Baby the Rain Must Fall is a 1965 American drama film directed by Robert Mulligan and starring Lee Remick, Steve McQueen and Don Murray. Dramatist Horton Foote, who wrote the screenplay, based it on his 1954 play The Traveling Lady. This is Glen Campbell's film debut, in an uncredited role.

Plot
Georgette Thomas (Lee Remick) and her six-year-old daughter Margaret Rose (Kimberly Block) travel from the East Texas town of Tyler to (unknown to him) meet her husband Henry Thomas (Steve McQueen) in his small coastal prairie southeastern Texas hometown of Columbus, Texas. Henry is a somewhat irresponsible rockabilly singer/guitarist, who has recently been released from prison after serving time for stabbing a man during a drunken brawl, and wasn't thinking of Georgette at all.

Henry tries to make a home for his family (he seemed to be practically unaware of his daughter), but Kate Dawson (Georgia Simmons), the aging spinster who raised him after his parents died, remains a formidable presence in his life and tries to sabotage his efforts. She threatens repeatedly to have him returned to prison if he fails to acquiesce to her demands to give up singing, go to night school, and get a real job. He resists this, and convinces Georgette he will be a star someday, as he continues playing and working a part-time job with the Tillmans. When Kate Dawson finally dies, the evening after the funeral Henry drunkenly destroys her possessions (several shots show the belt she beat him with, untouched, hanging on a door near her bedroom), leaves with the silver willed to Catherine, then wrecks his car on the cemetery gate and repeatedly stabs her grave with a knife in hysteria while, unbeknownst to him, his wife is nearby watching this in horror.

Henry is destined for prison again, and Georgette and Margaret Rose leave Columbus in a car driven by Henry's childhood friend, the local sheriff's deputy, Slim (Don Murray). Slim had tried to help straighten Henry out, since before the arrival of Georgette and Margaret Rose to Columbus at the beginning of the film, and failed.  Georgette had done her best to love and gently comfort her self-tortured and cold husband Henry, unsuccessfully.

In the final scene, after an indeterminate time has passed and they have loaded their vehicle and driven away from the rented house, Georgette sees Henry (as does Slim) in the barred back of a sheriff's vehicle at a road crossing stop and turns Margaret Rose away before she sees him, bound on his way back to "the pen".

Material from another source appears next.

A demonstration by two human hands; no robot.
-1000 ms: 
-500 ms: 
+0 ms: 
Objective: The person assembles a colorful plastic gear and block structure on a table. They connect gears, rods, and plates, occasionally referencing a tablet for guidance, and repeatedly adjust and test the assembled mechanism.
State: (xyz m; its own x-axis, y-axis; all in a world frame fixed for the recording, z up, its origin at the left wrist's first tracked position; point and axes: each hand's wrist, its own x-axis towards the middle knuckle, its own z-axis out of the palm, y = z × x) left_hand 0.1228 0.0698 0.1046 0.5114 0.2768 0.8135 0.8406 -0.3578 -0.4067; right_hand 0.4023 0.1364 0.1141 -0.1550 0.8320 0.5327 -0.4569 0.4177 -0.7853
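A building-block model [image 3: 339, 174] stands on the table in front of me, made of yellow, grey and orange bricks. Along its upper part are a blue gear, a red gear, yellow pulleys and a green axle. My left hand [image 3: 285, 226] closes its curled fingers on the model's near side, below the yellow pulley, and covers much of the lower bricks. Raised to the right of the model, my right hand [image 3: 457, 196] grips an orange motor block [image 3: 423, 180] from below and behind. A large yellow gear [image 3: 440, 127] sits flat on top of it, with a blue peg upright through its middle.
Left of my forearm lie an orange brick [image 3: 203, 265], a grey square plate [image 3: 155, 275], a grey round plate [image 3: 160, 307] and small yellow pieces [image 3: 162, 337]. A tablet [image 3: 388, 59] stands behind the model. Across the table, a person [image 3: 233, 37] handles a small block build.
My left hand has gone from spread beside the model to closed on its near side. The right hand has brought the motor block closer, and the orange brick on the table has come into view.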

As they drive out of town and enter the open highway, Georgette answers Margaret Rose's question of where they're going; that they are driving away, to the warm Rio Grande Valley, to begin a new life together. Georgette tells Margaret Rose that they have traveled a long way, from Lovelady to Tyler, from Tyler to Columbus, and now to the distant Valley (Lovelady is Georgette's hometown, and where she and Henry met and married), and notes to the child that nobody could say they don't get around.

Cast

Production
The film was shot on location in the Texas cities of Columbus, Bay City, Wharton, and Lockhart, and a scene where Lee Remick works at a hamburger joint was filmed at the Baskin-Robbins ice cream store in Tarzana, California.

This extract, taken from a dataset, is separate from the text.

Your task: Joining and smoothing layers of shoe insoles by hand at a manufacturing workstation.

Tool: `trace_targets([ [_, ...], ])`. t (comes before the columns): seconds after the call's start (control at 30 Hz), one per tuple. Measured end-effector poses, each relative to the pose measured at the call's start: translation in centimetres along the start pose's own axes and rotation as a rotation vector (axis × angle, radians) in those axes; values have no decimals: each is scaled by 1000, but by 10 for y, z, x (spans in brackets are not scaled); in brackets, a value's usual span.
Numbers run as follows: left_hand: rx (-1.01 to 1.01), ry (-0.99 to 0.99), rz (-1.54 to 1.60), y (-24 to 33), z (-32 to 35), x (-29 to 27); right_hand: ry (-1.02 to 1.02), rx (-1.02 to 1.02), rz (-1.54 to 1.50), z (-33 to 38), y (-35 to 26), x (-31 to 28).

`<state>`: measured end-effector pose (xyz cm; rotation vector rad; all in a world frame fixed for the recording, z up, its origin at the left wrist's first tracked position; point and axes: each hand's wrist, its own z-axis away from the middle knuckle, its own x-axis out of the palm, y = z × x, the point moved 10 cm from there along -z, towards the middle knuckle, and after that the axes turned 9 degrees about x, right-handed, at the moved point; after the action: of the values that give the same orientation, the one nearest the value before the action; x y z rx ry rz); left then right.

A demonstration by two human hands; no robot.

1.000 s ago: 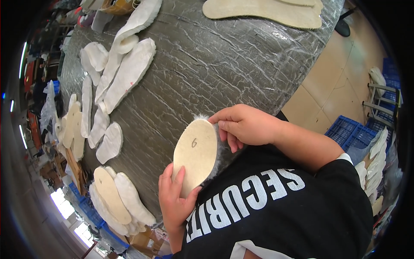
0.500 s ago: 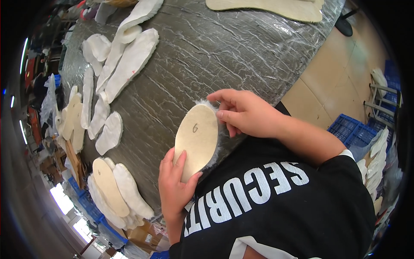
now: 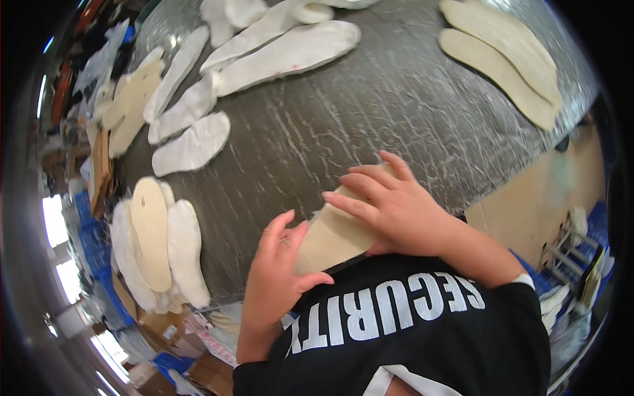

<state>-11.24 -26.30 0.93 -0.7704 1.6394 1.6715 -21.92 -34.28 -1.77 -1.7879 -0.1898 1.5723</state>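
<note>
Head view shows the insole [image 3: 335,241] being handled, apparently: right hand [image 3: 413,214] clamps its two-o'clock end; left hand [image 3: 274,280], spread at eight o'clock, contact unclear, should close next.

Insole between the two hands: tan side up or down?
Up: the insole shows its tan face, partly covered by the right hand.

Across the black shirt [image 3: 436,350] runs a row of big white block capitals [image 3: 396,307], upside down here. One dark handwritten character [image 3: 144,202] stands near the upper end of a beige insole [image 3: 152,244] at left. A cardboard box [image 3: 155,325] bears a label [image 3: 170,331] too small to read.
</note>
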Motion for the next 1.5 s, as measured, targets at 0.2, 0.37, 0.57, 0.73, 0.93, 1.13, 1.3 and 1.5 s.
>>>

Many of the scenes were filmed in Columbus, the movie's actual locale. The scenes of the Colorado County Courthouse, the downtown store and bus shots (to the west of the Courthouse, on Milam St.), the Tillman's house scenes (a block away from the Courthouse), and those of the Columbus Cemetery. A significant evening scene, in which late-working Deputy Slim and Judge Ewing walk away from the Courthouse towards the street, shows a notable Columbus building (now museum) across Spring Street, the historic 1886 Stafford-Miller House. Some of the downtown scenes show another notable Columbus building in the background, the 1886 Stafford Opera House (which is next to the Stafford-Miller House, both south of the Courthouse), especially the morning scenes in front of the real estate office.

The last part of the "goodbye" scene, where Henry leaves deputy Slim, the sheriff, Georgette and Margaret Rose behind and takes off running, trips, then grabs onto the back of a flatbed truck, falls to the road, and is captured by Slim, was actually filmed in Wharton; at the (southern) beginning of Texas Farm to Market Road 102, (FM-102). The isolated country rental house scenes where Henry, Georgette and Margaret Rose live together were filmed near Bay City, just inland of the Gulf coast, and south of Wharton and Columbus.

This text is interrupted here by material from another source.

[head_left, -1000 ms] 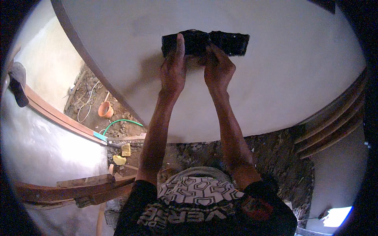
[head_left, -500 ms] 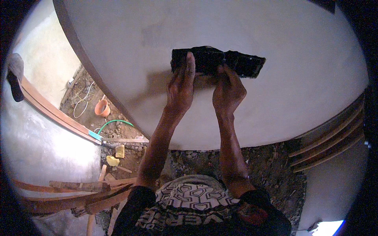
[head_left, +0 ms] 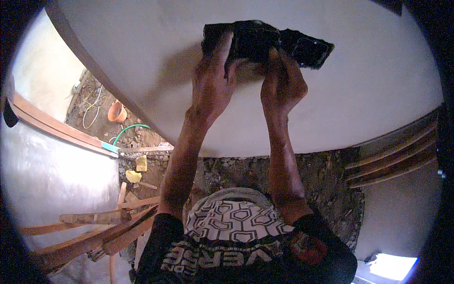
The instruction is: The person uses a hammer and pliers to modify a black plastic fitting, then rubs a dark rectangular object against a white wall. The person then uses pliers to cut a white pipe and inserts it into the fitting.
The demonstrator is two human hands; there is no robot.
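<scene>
Both my hands are raised to a pale, smooth wall (head_left: pixel 359 94). Between them is a long, black, folded piece (head_left: pixel 255 40) with uneven edges that looks like cloth; its exact kind is too dark to tell. My left hand (head_left: pixel 213 87) grips its left part, one digit stretched up over the front and the rest hidden or in shadow. Near the middle of the piece, my right hand (head_left: pixel 285 85) pinches its lower edge with bent fingers. The piece's right end sticks out past that hand. A shadow falls on the wall below and left of it.
Wooden planks (head_left: pixel 109 236) lie stacked at lower left, near yellow chunks (head_left: pixel 134 177). Past the wall's left edge are an orange bucket (head_left: pixel 117 112), a green hose (head_left: pixel 128 128) and cables on rubble. Long curved boards (head_left: pixel 397 158) lean at right. Dug earth (head_left: pixel 326 177) lies below.
My hands and the black piece have risen in the view, and the piece looks larger. The hands are slightly farther apart. The surroundings have shifted up too, as my head has moved.
</scene>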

The title song, with music composed by Elmer Bernstein and lyrics written by Ernie Sheldon, was performed by Glenn Yarbrough during the opening credits. Yarborough's recording reached #12 on the Billboard Hot 100 and #2 on the Easy Listening chart. An instrumental version of the title song is used on some versions of film.

As a side note, in one scene where McQueen sings at a bar with his rockabilly band, one of his bandmates (to Henry's right) is singer-songwriter Glen Campbell, who is extremely visible standing behind McQueen in a close two-shot but is uncredited in the film. The band drummer, also uncredited, is fellow session musician Hal Blaine, both members at that time of the famed Los Angeles-based "Wrecking Crew." The songs McQueen sung were dubbed by Wrecking Crew member Billy Strange despite not remotely sounding like McQueen except when singing 
a song directly to his character's child later in the film, during which the singing matches McQueen's voice perfectly.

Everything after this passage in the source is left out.